Stockton is on a year-to-year watch, and probably out of years. Malone is in the final year of a four-year contract, and in the throes of what to do and where to go, if it comes to that. Malone implied in the preseason that this could be his last go-around. He also might have been wrestling with his 39 years out loud or making a preliminary appeal to owner Larry Miller to think ahead. Malone has one last hurdle in reach, if it matters to him, the career scoring mark held by Kareem Abdul-Jabbar at 38,387 points. Malone needs two solid seasons, this one and next, to be in Abdul-Jabbar's neighborhood.
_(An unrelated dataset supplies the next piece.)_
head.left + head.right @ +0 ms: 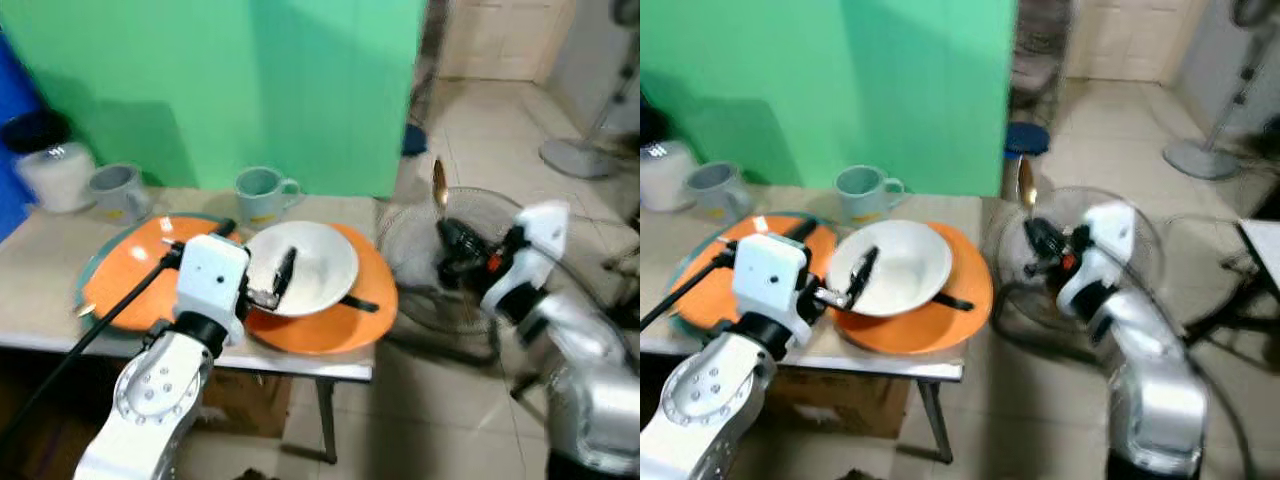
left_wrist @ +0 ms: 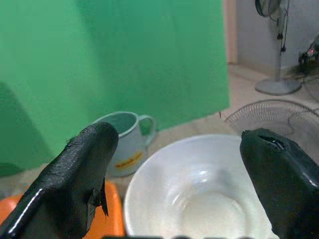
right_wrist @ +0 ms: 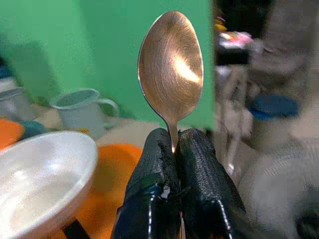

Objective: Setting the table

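A white bowl [image 1: 310, 262] rests on an orange plate [image 1: 335, 325] at the table's right end. A second orange plate [image 1: 125, 275] lies to its left. My left gripper [image 1: 318, 288] is open and straddles the bowl, with one black finger [image 1: 285, 272] over the near rim and the other [image 1: 358, 303] low at the bowl's right side. The left wrist view has both fingers [image 2: 75, 184] spread wide with the bowl [image 2: 199, 199] between them. Off the table's right end, my right gripper [image 1: 452, 240] is shut on a metal spoon [image 3: 171, 69], held upright with its bowl end on top.
Two grey-green mugs [image 1: 262, 192] [image 1: 118, 190] and a white container with a black lid [image 1: 50, 165] stand along the table's back by a green screen. A wire fan guard [image 1: 430, 290] lies on the floor right of the table. A fan base [image 1: 575, 155] stands farther back.
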You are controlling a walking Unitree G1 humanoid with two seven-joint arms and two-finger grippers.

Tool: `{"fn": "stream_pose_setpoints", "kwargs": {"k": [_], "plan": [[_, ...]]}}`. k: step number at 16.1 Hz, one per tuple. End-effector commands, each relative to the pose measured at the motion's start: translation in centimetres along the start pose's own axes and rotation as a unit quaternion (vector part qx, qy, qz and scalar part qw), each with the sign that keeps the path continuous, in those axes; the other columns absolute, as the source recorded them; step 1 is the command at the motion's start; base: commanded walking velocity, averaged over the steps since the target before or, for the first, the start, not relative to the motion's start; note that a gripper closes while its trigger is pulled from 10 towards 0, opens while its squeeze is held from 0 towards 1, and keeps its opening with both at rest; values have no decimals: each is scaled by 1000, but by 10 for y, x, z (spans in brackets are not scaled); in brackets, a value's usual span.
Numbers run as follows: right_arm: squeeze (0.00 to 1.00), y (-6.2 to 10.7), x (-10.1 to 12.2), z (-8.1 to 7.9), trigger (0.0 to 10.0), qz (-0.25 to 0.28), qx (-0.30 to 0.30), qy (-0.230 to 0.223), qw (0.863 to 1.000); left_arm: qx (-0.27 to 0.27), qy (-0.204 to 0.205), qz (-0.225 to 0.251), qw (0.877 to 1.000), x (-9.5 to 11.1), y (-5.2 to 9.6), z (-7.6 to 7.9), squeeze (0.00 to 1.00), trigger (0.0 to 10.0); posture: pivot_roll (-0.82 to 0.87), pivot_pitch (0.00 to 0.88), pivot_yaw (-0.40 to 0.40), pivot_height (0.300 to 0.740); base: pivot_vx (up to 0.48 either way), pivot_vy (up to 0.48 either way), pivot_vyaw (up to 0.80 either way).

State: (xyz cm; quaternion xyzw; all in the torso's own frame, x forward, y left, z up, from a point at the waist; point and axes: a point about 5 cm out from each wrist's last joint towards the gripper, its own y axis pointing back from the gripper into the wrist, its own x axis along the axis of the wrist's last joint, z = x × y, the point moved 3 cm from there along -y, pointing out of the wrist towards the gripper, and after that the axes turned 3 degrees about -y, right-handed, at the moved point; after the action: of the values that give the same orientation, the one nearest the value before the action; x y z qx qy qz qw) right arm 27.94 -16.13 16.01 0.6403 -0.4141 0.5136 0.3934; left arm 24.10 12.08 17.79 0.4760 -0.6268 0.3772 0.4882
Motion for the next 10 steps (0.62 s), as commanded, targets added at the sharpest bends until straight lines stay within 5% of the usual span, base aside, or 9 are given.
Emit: {"fn": "stream_pose_setpoints", "kwargs": {"k": [1, 7, 10], "plan": [[0, 2, 6, -7, 10000, 19, -9, 27, 999, 33, 0, -11, 999, -6, 0, -4, 0, 10000, -141, 0, 51, 740, 0, 0, -800], [0, 2, 7, -9, 10000, 33, -32, 47, 998, 98, -38, -30, 994, -13, 17, -31, 0, 10000, -99, 0, -5, 740, 0, 0, -800], [0, 3, 4, -7, 10000, 29, -35, 32, 998, 86, -50, -34, 994, -14, 20, -31, 0, 10000, -93, 0, -3, 740, 0, 0, -800]]}}
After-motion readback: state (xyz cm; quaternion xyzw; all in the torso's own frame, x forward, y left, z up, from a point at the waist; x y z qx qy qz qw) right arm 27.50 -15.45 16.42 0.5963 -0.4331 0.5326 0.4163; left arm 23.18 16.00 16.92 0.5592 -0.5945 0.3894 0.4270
Miller, the owner, has not been in a hurry to push Stockton and Malone out the door, mostly because they remain the team's two best players and the alternative is too grim to contemplate. Jerry Krause, to name one convenient executive who was in a hurry to rebuild, is up to his third or fourth rebuilding job since the Jazz and Bulls met in the second of their NBA Finals appearances in 1998. Worse for Miller, the average multimillionaire star in the NBA is not tempted to join the laid-back, lily-white lifestyle of Salt Lake City.

Stockton and Malone are certain to check out of the NBA as the accidental Hall of Famers, and a source of befuddlement to those who require a championship ring next to the best of the best. It goes with the territory. Stockton and Malone broke a number of rules, this one as well.

The prospect of change tugs at the Jazz, the prospect more pronounced in the vicinity of Bryon Russell in the opposition's uniform. Russell spent nine seasons with the Jazz and in a single moment came to encapsulate the championship frustrations of the franchise.

Russell was the victim of the push-off maneuver by Michael Jordan, just before the perfect finish to a series, season and career. Russell claims to be a victim of the Jazz's fiscal practices as well.

Jordan and Russell. Stockton and Malone.

The sight was both nostalgic and incongruent.

It was back to the future night on Fun Street.

It also was a tiny telltale night for the home team.

A step was necessary, the step completed.